Data block section start

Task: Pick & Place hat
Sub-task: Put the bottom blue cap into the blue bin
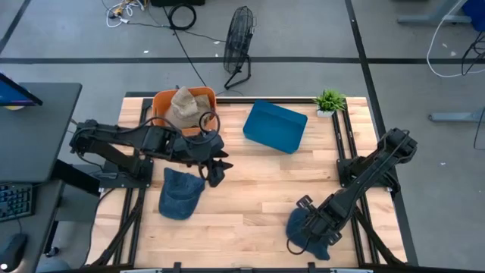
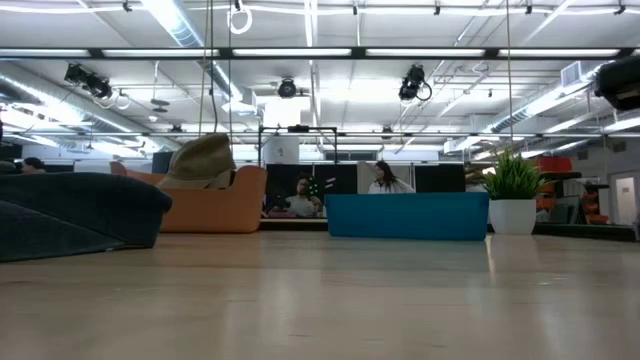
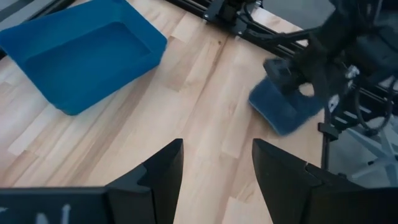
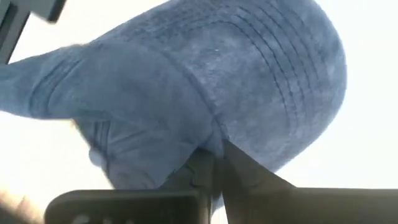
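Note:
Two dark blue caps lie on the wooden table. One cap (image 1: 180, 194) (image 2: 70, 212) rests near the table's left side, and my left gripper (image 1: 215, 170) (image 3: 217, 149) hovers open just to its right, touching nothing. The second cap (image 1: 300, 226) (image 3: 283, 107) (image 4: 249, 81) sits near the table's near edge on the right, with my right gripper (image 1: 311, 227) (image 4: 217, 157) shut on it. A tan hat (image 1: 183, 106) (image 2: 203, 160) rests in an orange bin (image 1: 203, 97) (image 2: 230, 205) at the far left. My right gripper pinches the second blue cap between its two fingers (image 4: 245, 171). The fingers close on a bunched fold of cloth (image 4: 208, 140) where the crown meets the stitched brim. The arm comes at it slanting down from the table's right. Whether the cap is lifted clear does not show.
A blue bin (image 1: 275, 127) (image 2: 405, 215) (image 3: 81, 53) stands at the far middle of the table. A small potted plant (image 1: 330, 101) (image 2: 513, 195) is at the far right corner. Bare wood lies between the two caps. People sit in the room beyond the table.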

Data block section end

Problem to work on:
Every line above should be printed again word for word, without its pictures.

Output below:
Task: Pick & Place hat
Sub-task: Put the bottom blue cap into the blue bin
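Note:
Two dark blue caps lie on the wooden table. One cap (image 1: 180, 194) (image 2: 70, 212) rests near the table's left side, and my left gripper (image 1: 215, 170) (image 3: 217, 149) hovers open just to its right, touching nothing. The second cap (image 1: 300, 226) (image 3: 283, 107) (image 4: 249, 81) sits near the table's near edge on the right, with my right gripper (image 1: 311, 227) (image 4: 217, 157) shut on it. A tan hat (image 1: 183, 106) (image 2: 203, 160) rests in an orange bin (image 1: 203, 97) (image 2: 230, 205) at the far left. My right gripper pinches the second blue cap between its two fingers (image 4: 245, 171). The fingers close on a bunched fold of cloth (image 4: 208, 140) where the crown meets the stitched brim. The arm comes at it slanting down from the table's right. Whether the cap is lifted clear does not show.
A blue bin (image 1: 275, 127) (image 2: 405, 215) (image 3: 81, 53) stands at the far middle of the table. A small potted plant (image 1: 330, 101) (image 2: 513, 195) is at the far right corner. Bare wood lies between the two caps. People sit in the room beyond the table.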

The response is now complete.